Repeat verbatim, and only, the lines of the data below, beginning at the line that contains "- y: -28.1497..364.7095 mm" and stopping after the line that contains "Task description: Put".
□ □ □ □ □
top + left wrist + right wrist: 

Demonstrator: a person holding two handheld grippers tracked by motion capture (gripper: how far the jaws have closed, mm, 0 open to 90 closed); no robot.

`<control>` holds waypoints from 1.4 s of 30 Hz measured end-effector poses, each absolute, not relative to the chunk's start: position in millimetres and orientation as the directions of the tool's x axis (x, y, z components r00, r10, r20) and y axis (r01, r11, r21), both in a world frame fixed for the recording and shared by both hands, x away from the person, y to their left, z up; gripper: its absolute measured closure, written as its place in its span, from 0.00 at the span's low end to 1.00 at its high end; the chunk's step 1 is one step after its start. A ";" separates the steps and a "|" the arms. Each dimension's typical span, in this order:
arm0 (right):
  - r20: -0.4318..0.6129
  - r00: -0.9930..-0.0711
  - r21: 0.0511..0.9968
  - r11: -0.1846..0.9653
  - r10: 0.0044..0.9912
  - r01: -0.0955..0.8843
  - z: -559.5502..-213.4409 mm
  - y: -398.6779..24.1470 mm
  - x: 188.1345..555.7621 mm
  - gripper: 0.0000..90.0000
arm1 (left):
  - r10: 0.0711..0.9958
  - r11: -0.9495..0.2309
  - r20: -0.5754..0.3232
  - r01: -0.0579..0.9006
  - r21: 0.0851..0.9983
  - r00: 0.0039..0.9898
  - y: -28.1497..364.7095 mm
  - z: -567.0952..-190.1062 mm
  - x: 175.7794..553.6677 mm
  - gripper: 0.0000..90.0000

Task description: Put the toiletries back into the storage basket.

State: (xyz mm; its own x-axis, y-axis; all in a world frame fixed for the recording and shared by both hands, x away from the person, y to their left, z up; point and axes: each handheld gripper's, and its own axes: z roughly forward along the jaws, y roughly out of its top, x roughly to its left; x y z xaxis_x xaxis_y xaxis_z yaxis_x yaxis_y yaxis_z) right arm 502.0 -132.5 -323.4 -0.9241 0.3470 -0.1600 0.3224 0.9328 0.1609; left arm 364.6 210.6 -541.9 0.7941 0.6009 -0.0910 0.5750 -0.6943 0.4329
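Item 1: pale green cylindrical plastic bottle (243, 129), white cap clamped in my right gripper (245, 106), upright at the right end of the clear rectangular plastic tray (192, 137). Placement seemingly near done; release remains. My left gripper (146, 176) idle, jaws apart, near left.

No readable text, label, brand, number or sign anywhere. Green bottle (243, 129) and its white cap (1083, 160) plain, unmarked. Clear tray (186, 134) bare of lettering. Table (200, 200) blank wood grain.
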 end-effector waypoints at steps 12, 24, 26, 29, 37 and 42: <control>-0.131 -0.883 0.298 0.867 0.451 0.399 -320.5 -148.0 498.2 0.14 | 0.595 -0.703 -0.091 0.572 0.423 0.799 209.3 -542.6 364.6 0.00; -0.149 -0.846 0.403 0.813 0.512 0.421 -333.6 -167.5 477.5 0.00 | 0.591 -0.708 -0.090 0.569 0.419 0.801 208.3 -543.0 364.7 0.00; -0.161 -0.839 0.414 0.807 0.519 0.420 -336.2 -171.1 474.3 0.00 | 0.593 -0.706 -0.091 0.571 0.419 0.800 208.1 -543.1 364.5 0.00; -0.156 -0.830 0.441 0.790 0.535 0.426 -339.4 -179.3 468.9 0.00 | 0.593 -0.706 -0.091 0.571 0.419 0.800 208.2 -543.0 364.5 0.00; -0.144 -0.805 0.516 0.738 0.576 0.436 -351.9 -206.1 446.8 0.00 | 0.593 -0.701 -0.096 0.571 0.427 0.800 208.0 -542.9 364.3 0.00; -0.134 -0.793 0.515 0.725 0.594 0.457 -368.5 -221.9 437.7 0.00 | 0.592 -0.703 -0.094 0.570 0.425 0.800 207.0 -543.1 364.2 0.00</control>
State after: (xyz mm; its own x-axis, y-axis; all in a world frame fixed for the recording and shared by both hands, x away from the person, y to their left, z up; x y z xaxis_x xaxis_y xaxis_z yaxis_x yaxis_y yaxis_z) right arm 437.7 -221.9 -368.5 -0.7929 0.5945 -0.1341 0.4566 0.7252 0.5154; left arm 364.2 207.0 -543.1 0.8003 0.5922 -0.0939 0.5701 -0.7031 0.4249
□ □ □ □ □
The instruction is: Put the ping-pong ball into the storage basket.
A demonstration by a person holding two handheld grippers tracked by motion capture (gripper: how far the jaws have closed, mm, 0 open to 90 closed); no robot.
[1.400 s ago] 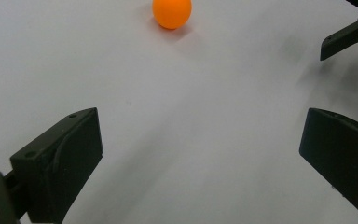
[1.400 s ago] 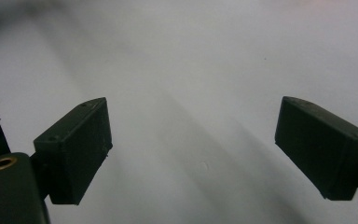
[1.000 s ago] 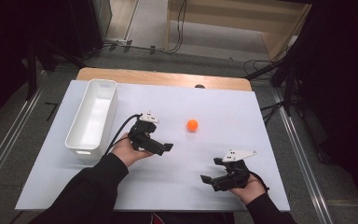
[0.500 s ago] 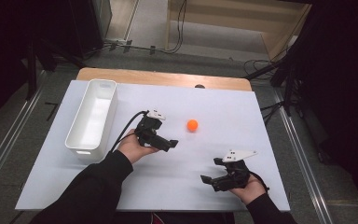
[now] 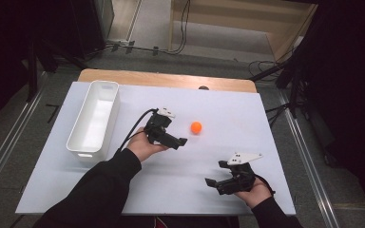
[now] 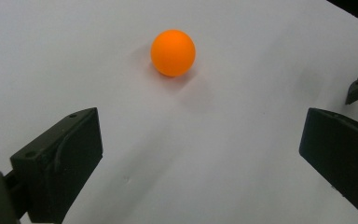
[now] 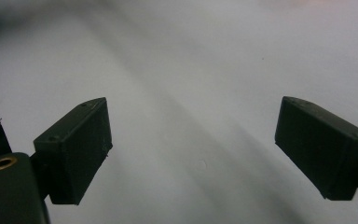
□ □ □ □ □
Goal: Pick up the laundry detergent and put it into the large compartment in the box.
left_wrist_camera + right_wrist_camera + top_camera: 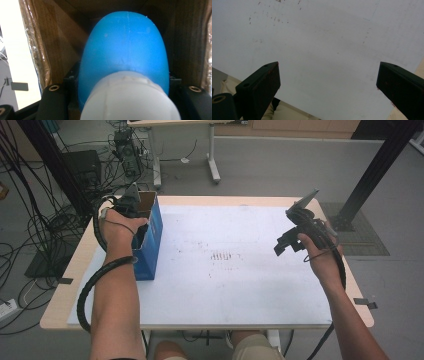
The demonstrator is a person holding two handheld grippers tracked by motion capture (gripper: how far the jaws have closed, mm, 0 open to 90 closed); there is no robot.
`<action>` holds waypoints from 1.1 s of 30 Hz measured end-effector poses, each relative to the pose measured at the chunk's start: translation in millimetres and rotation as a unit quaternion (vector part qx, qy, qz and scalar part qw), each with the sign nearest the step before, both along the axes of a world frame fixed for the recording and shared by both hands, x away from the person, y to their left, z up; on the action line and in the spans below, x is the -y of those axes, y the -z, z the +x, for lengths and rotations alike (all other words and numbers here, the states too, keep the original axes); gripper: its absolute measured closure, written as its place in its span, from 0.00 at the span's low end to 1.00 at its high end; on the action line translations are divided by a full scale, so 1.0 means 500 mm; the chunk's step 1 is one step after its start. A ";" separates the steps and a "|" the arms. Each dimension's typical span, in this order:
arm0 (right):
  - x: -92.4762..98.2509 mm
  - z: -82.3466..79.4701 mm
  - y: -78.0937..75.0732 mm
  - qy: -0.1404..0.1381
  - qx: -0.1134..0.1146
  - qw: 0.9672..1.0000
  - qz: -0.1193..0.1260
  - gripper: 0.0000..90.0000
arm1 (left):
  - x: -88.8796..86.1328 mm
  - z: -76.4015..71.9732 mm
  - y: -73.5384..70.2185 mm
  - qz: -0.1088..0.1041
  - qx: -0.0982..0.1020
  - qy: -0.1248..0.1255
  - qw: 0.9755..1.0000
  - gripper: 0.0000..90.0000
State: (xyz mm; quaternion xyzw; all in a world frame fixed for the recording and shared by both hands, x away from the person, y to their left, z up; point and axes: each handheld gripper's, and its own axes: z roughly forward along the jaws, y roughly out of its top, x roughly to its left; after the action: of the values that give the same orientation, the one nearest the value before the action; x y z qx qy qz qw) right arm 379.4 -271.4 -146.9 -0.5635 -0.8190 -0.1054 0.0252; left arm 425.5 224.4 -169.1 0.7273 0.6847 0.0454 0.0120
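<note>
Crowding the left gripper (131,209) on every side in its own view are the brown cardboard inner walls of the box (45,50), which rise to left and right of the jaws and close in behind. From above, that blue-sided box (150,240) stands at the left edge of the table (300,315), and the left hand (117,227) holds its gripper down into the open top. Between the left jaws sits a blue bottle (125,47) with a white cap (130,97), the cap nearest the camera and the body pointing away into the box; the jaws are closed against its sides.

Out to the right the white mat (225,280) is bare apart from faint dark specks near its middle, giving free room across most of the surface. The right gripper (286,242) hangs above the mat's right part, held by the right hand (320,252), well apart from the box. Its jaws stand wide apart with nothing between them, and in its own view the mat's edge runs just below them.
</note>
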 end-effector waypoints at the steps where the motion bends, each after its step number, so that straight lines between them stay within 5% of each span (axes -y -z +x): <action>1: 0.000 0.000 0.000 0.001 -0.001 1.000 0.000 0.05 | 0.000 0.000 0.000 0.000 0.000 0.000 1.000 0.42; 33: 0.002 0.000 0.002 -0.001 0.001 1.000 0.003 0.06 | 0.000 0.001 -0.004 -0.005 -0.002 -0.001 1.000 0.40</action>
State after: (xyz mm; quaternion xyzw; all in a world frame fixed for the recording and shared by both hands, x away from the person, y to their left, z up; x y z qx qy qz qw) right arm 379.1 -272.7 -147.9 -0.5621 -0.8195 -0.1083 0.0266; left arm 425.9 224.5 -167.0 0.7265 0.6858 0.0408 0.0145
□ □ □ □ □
* [REPLY]:
  - y: -28.1497..364.7095 mm
  - z: -567.0952..-190.1062 mm
  - x: 175.7794..553.6677 mm
  - gripper: 0.0000..90.0000

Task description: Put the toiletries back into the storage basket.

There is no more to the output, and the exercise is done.